» Task details: The reply should consist of one number, which is how many lines in the material below contain "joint".

» Exercise inputs:
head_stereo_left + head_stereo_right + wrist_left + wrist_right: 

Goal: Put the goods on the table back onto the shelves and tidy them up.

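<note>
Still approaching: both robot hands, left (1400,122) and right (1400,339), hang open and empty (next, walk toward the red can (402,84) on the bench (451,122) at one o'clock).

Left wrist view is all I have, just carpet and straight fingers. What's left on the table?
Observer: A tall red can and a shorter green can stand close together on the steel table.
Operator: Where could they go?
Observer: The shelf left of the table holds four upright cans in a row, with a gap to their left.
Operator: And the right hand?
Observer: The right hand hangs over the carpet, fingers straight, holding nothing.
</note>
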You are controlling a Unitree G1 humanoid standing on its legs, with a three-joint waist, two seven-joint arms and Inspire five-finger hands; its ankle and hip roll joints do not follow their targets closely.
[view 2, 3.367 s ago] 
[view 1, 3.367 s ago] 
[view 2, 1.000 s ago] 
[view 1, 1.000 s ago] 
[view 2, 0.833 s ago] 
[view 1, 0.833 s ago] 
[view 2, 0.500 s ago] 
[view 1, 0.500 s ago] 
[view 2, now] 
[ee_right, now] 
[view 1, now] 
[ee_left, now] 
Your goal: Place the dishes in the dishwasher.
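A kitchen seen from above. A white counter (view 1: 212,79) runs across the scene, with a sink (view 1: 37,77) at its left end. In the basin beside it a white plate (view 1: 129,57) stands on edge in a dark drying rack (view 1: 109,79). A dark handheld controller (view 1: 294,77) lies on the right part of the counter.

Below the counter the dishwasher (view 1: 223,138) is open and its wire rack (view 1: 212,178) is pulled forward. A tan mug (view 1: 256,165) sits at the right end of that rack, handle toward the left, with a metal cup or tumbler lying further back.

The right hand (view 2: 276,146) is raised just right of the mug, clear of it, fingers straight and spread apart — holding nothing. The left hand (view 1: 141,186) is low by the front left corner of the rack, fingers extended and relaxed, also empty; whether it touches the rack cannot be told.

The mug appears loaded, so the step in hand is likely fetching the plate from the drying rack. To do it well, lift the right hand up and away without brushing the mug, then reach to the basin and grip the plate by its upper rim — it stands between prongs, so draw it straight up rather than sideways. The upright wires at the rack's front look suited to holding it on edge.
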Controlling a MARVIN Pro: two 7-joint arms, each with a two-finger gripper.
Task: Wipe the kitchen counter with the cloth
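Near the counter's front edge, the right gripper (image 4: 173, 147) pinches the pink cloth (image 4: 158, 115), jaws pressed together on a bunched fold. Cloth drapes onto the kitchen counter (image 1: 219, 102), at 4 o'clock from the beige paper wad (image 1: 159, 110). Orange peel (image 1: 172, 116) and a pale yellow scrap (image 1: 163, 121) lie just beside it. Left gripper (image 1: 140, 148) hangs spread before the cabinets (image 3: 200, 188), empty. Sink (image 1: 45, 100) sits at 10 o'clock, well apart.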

» Solution for this problem: 2